## What is being asked
How does the data below read from its first line through the line containing "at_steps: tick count"? Print those lines exactly.
=== Task inputs ===
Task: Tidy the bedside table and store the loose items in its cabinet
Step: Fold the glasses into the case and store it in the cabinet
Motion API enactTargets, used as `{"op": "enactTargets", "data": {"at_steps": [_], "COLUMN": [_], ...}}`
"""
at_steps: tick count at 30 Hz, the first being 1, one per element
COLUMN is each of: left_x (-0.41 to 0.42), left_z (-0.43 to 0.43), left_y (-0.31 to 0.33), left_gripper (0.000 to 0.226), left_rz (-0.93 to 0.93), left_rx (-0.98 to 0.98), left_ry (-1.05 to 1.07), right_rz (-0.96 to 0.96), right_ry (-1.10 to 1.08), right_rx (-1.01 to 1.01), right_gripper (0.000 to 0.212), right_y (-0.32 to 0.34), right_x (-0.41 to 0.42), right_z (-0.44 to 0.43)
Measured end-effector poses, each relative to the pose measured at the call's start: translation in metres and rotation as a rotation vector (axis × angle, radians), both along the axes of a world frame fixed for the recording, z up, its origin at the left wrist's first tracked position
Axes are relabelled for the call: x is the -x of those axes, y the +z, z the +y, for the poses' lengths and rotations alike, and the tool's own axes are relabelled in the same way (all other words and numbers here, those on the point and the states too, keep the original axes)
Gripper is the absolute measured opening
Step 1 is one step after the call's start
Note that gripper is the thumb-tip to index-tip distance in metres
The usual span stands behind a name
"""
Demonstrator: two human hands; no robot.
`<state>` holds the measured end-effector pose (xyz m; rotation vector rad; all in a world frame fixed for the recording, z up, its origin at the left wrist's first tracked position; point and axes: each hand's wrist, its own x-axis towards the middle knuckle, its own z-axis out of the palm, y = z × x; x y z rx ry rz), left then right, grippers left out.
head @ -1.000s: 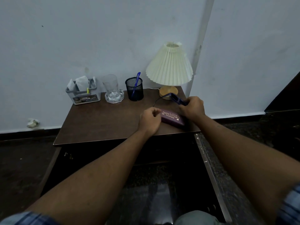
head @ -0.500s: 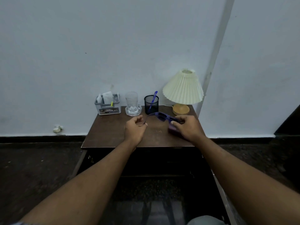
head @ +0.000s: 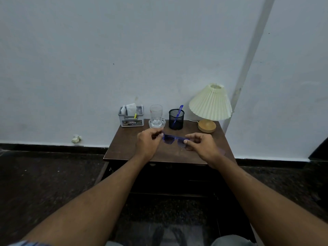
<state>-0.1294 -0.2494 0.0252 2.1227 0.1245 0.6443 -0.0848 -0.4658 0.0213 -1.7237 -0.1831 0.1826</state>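
Bedside table (head: pixel 124 153): top is small, and everything else stands along its back edge, so any wide sweep over it will hit something.

Cabinet (head: pixel 177 180), under the table top: too dark to tell whether it's open. If it's shut, one hand has to let go to open it.

Lamp (head: pixel 210 103), table's back right corner: closest to the right elbow's path, top-heavy shade, likely to tip if knocked.

Left hand (head: pixel 148 144) and right hand (head: pixel 202 146), above the table's middle: each pinches one end of the sunglasses (head: pixel 171 139), which hang in the air clear of the top. Thin frame, so pulling or twisting the ends apart could bend a hinge. A fingertip grip only, so it could slip and drop.

Caddy (head: pixel 131 116), table's back left corner: low risk.

Pen cup (head: pixel 176 119), table's back centre: light, would topple if hit.

Glass (head: pixel 156 114), back of the table just beyond the left knuckles: worst case, it gets knocked and breaks.

There's a faint purple shape under the right wrist; can't tell what it is.
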Motion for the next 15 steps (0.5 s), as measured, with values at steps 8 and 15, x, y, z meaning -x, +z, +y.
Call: {"op": "enactTargets", "data": {"at_steps": [8,15], "left_x": [0.005,-0.002], "left_z": [-0.004,-0.019], "left_y": [-0.006,-0.012], "left_gripper": [0.036,0.019], "left_rz": [-0.013,0.138], "left_rx": [-0.509,-0.217], "left_ry": [-0.267,-0.211], "right_rz": [0.03,0.085], "right_ry": [0.037,0.024], "right_rx": [-0.083,-0.236], "right_gripper": [0.028,0.025], "right_y": [0.012,0.019], "right_x": [0.004,0.005], "right_z": [0.005,0.005]}}
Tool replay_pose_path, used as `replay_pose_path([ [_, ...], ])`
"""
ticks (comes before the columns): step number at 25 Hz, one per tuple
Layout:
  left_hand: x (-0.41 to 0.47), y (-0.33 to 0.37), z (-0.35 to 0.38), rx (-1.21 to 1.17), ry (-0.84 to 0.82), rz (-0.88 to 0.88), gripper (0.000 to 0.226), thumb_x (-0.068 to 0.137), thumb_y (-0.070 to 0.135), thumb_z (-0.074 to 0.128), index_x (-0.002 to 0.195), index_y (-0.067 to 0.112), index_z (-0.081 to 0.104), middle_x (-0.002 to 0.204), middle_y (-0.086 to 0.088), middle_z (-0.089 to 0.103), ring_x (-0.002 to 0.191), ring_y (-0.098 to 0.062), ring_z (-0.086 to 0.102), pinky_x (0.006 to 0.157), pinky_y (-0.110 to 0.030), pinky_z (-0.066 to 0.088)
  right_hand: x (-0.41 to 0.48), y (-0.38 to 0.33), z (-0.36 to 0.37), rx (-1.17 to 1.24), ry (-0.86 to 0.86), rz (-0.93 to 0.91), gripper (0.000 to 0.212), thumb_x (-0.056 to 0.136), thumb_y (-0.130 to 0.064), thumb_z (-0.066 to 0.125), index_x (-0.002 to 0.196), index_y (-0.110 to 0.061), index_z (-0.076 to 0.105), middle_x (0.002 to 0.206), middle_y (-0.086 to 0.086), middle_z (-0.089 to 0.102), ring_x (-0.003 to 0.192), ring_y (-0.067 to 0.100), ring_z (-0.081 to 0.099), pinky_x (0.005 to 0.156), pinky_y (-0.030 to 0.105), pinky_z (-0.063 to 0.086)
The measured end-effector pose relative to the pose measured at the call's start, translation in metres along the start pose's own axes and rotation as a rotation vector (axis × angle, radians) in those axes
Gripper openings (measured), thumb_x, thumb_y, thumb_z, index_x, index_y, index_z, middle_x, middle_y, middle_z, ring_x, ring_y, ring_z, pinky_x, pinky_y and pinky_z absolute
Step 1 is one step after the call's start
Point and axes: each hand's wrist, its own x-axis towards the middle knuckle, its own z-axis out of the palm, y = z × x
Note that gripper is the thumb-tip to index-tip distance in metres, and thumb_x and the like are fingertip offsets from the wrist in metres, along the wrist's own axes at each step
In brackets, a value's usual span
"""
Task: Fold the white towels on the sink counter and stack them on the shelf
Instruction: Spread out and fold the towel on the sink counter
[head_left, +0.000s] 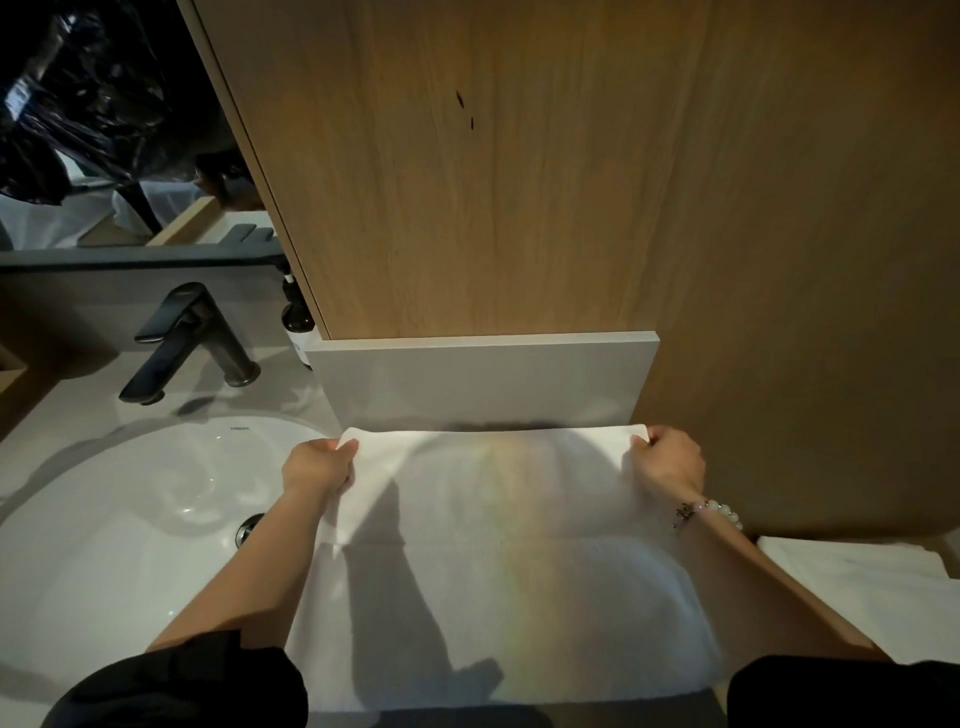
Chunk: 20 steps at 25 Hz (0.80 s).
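A white towel (498, 561) lies spread on the counter right of the sink, its far edge against the white backsplash (483, 379). My left hand (317, 465) pinches the towel's far left corner. My right hand (670, 460), with a bead bracelet at the wrist, pinches the far right corner. The upper layer of the towel is folded over toward the far edge. Another white towel (872, 587) lies at the right, partly hidden by my right arm.
A white oval sink basin (130, 519) with a black faucet (187, 338) sits at the left. A dark pump bottle (297, 317) stands by the wooden panel (493, 182). A mirror (104, 130) is at the upper left.
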Motion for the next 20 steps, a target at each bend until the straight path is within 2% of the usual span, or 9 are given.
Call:
replay_pose_path([
  [3, -0.011, 0.002, -0.001, -0.09, 0.057, 0.059, 0.031, 0.09, 0.022, 0.055, 0.061, 0.012, 0.054, 0.055, -0.004, 0.056, 0.069, -0.027, 0.055, 0.069, -0.027, 0.041, -0.009, -0.001, -0.001, 0.083, 0.047, 0.011, 0.023, 0.093, -0.02, 0.052, 0.109, -0.014, 0.066, 0.115, 0.015, 0.064, 0.111, 0.035, 0.055, 0.089, 0.031, 0.042],
  [5, -0.017, 0.004, -0.003, -0.156, 0.074, 0.101, 0.026, 0.09, 0.019, 0.053, 0.067, 0.009, 0.056, 0.058, -0.004, 0.058, 0.068, -0.025, 0.056, 0.063, -0.026, 0.04, -0.014, -0.003, 0.0, 0.178, 0.09, -0.001, 0.018, 0.091, -0.019, 0.053, 0.101, -0.013, 0.067, 0.107, 0.014, 0.067, 0.103, 0.034, 0.059, 0.087, 0.032, 0.044],
  [8, -0.031, 0.005, -0.009, -0.221, 0.09, 0.137, 0.026, 0.093, 0.017, 0.049, 0.068, 0.009, 0.053, 0.059, -0.004, 0.058, 0.06, -0.017, 0.054, 0.055, -0.02, 0.037, -0.024, -0.007, -0.004, 0.356, 0.122, -0.021, 0.012, 0.091, -0.017, 0.054, 0.085, -0.014, 0.064, 0.083, 0.011, 0.069, 0.077, 0.029, 0.065, 0.078, 0.031, 0.052],
  [10, -0.041, 0.003, -0.016, -0.258, 0.085, 0.139, 0.024, 0.094, 0.018, 0.047, 0.072, 0.01, 0.052, 0.061, -0.003, 0.059, 0.065, -0.017, 0.055, 0.057, -0.019, 0.037, -0.035, -0.008, -0.01, 0.486, 0.124, -0.03, 0.02, 0.092, -0.014, 0.053, 0.073, -0.014, 0.057, 0.07, 0.009, 0.062, 0.056, 0.017, 0.061, 0.063, 0.022, 0.054],
  [12, -0.052, 0.002, -0.022, -0.318, 0.063, 0.139, 0.021, 0.096, 0.019, 0.046, 0.077, 0.011, 0.051, 0.065, -0.004, 0.061, 0.07, -0.016, 0.056, 0.06, -0.022, 0.038, -0.049, -0.009, -0.02, 0.565, 0.106, -0.047, 0.026, 0.095, -0.012, 0.051, 0.068, -0.015, 0.05, 0.07, 0.01, 0.057, 0.049, 0.009, 0.057, 0.042, 0.008, 0.041],
  [13, -0.057, 0.001, -0.025, -0.349, 0.057, 0.15, 0.02, 0.097, 0.02, 0.045, 0.079, 0.012, 0.05, 0.067, -0.004, 0.061, 0.071, -0.015, 0.056, 0.061, -0.024, 0.039, -0.055, -0.01, -0.024, 0.606, 0.1, -0.051, 0.027, 0.095, -0.012, 0.05, 0.069, -0.015, 0.049, 0.07, 0.011, 0.055, 0.051, 0.009, 0.057, 0.038, 0.005, 0.035],
  [17, -0.081, -0.005, -0.042, -0.468, 0.05, 0.216, 0.017, 0.097, 0.018, 0.045, 0.087, 0.006, 0.052, 0.072, -0.01, 0.061, 0.068, -0.017, 0.057, 0.066, -0.023, 0.044, -0.081, -0.002, -0.041, 0.76, 0.075, -0.081, 0.013, 0.096, -0.009, 0.049, 0.084, -0.01, 0.054, 0.065, 0.006, 0.054, 0.047, 0.0, 0.056, 0.045, 0.005, 0.038],
  [20, -0.098, -0.015, -0.053, -0.48, 0.03, 0.254, 0.016, 0.097, 0.019, 0.046, 0.098, 0.005, 0.054, 0.077, -0.013, 0.063, 0.075, -0.021, 0.06, 0.074, -0.029, 0.046, -0.096, 0.013, -0.051, 0.732, 0.035, -0.122, 0.007, 0.096, -0.013, 0.051, 0.097, -0.008, 0.056, 0.074, 0.005, 0.059, 0.067, 0.008, 0.057, 0.072, 0.02, 0.045],
])
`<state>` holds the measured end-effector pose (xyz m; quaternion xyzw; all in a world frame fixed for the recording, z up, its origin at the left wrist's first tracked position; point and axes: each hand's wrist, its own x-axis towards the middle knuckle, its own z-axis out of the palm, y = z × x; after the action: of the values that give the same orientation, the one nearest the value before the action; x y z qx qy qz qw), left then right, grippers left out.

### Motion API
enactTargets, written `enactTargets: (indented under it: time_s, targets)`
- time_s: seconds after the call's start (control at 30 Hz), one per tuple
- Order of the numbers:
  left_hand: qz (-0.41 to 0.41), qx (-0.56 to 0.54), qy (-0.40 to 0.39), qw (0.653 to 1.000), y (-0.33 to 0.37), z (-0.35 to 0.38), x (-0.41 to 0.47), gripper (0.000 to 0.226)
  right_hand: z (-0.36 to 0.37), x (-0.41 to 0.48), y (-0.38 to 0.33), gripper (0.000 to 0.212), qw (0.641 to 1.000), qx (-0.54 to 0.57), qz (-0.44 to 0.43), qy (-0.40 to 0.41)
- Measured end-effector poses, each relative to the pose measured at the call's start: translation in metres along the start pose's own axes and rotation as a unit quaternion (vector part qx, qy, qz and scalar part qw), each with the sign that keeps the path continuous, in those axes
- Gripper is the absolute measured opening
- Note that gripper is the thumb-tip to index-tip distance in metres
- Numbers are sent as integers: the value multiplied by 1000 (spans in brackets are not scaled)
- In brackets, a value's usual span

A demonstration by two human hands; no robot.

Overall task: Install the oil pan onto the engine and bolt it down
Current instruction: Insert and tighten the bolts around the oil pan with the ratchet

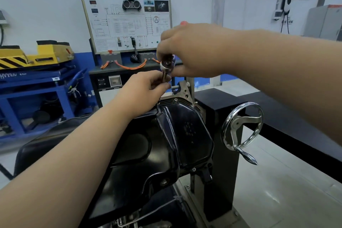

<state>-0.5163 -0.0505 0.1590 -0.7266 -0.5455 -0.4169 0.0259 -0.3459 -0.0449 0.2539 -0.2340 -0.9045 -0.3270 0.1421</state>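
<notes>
Two bare forearms reach in from the lower left and the right edge, meeting above the far end of the oil pan (177,135). The pan, glossy black, lies bottom-up at the centre of the view on the engine (140,218), of which only a few metal parts show beneath its near edge. Small bolts (194,169) sit in the pan's rim flange, one at the near right and two more at the far right corner. Just right of the pan stands a black stand column (222,163) carrying a chrome handwheel (242,127) with a pointed crank handle.

Above the pan's far edge, the left hand (146,87) pinches the thin metal shaft hanging below the ratchet (167,64), fingers and thumb curled round it. The right hand (188,50) sits just above, wrapped round the ratchet's handle, whose red end pokes out past the knuckles. Whether the shaft's lower tip touches the flange cannot be told; the left hand hides it. A grey metal bracket (183,89) rises behind the pan's far corner.

Farther back, a blue cart (37,87) on the left bears a yellow machine (46,53) with black hazard stripes. Against the wall stands a wiring training board (125,20) with orange cables (129,66) looped below it.
</notes>
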Motion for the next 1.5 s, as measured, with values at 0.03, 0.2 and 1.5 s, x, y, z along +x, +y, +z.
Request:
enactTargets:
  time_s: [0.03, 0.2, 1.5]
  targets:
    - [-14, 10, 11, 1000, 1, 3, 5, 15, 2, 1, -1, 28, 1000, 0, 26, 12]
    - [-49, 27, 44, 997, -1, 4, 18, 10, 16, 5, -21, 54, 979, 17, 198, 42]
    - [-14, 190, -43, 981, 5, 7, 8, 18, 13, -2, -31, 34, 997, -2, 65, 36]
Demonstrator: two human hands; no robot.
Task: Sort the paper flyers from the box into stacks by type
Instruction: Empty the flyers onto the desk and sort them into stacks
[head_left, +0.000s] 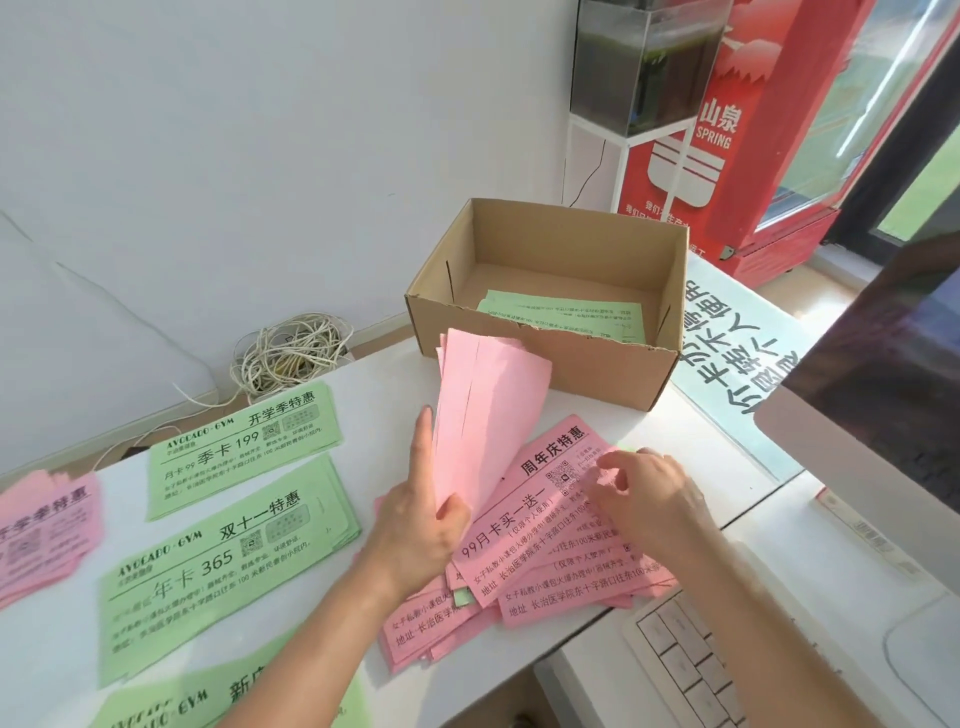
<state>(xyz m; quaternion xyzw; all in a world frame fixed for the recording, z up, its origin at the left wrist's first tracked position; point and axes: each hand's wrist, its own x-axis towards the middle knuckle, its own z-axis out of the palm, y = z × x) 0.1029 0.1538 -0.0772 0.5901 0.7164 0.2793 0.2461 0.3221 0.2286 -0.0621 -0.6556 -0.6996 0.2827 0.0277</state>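
Hold the pink flyer bunch (488, 410) tight in the curled left grip (415, 525) and, with the right grip (644, 493) pinching the top flyer (519, 514) mid-frame, lift only one.

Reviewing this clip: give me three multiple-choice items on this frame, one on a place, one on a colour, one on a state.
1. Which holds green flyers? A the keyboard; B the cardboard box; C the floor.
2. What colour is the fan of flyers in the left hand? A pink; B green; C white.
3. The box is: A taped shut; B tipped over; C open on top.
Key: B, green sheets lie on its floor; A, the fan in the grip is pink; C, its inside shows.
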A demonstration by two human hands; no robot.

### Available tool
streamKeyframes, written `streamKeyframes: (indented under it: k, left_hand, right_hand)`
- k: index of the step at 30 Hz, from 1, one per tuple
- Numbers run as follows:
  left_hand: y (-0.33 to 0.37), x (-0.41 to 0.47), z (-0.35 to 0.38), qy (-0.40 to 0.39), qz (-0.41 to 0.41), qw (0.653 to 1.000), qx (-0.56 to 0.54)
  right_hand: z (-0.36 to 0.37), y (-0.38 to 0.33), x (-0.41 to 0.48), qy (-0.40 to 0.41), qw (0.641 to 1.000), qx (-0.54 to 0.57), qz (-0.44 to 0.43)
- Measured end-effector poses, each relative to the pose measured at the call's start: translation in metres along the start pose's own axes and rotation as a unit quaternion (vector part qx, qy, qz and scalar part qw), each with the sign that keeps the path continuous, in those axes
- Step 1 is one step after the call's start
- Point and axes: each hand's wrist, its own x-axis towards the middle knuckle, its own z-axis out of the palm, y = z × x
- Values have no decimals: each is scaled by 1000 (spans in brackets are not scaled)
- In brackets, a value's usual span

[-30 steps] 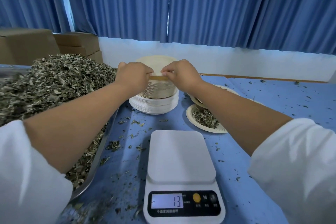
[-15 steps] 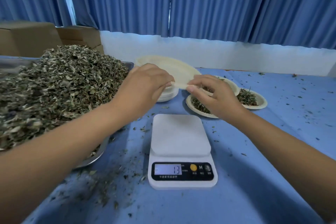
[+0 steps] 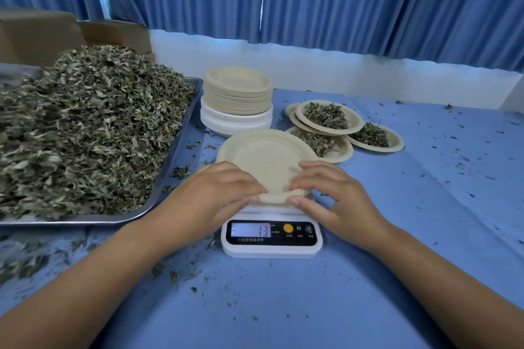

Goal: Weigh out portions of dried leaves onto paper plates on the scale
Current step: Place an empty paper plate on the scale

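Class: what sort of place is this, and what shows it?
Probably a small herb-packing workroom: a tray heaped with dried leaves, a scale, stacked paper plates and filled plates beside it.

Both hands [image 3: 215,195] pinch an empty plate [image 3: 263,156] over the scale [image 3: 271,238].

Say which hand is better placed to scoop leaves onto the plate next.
Left, likely: the left hand holds the empty plate on the side nearest the tray of dried leaves; the right hand would have to cross the scale.
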Motion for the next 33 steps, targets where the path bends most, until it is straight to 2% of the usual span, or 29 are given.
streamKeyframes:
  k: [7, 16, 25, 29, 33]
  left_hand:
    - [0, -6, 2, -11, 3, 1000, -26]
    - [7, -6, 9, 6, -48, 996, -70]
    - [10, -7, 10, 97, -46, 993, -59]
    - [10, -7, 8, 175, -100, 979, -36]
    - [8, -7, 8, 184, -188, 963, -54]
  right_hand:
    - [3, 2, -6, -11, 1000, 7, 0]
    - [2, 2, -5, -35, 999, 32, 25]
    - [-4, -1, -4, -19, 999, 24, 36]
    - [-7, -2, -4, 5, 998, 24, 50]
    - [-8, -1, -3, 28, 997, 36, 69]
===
## Result below
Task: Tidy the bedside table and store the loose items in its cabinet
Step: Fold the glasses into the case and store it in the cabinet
Motion API enactTargets, used as `{"op": "enactTargets", "data": {"at_steps": [_], "COLUMN": [_], ...}}`
"""
at_steps: tick count at 30 Hz, the first being 1, one per element

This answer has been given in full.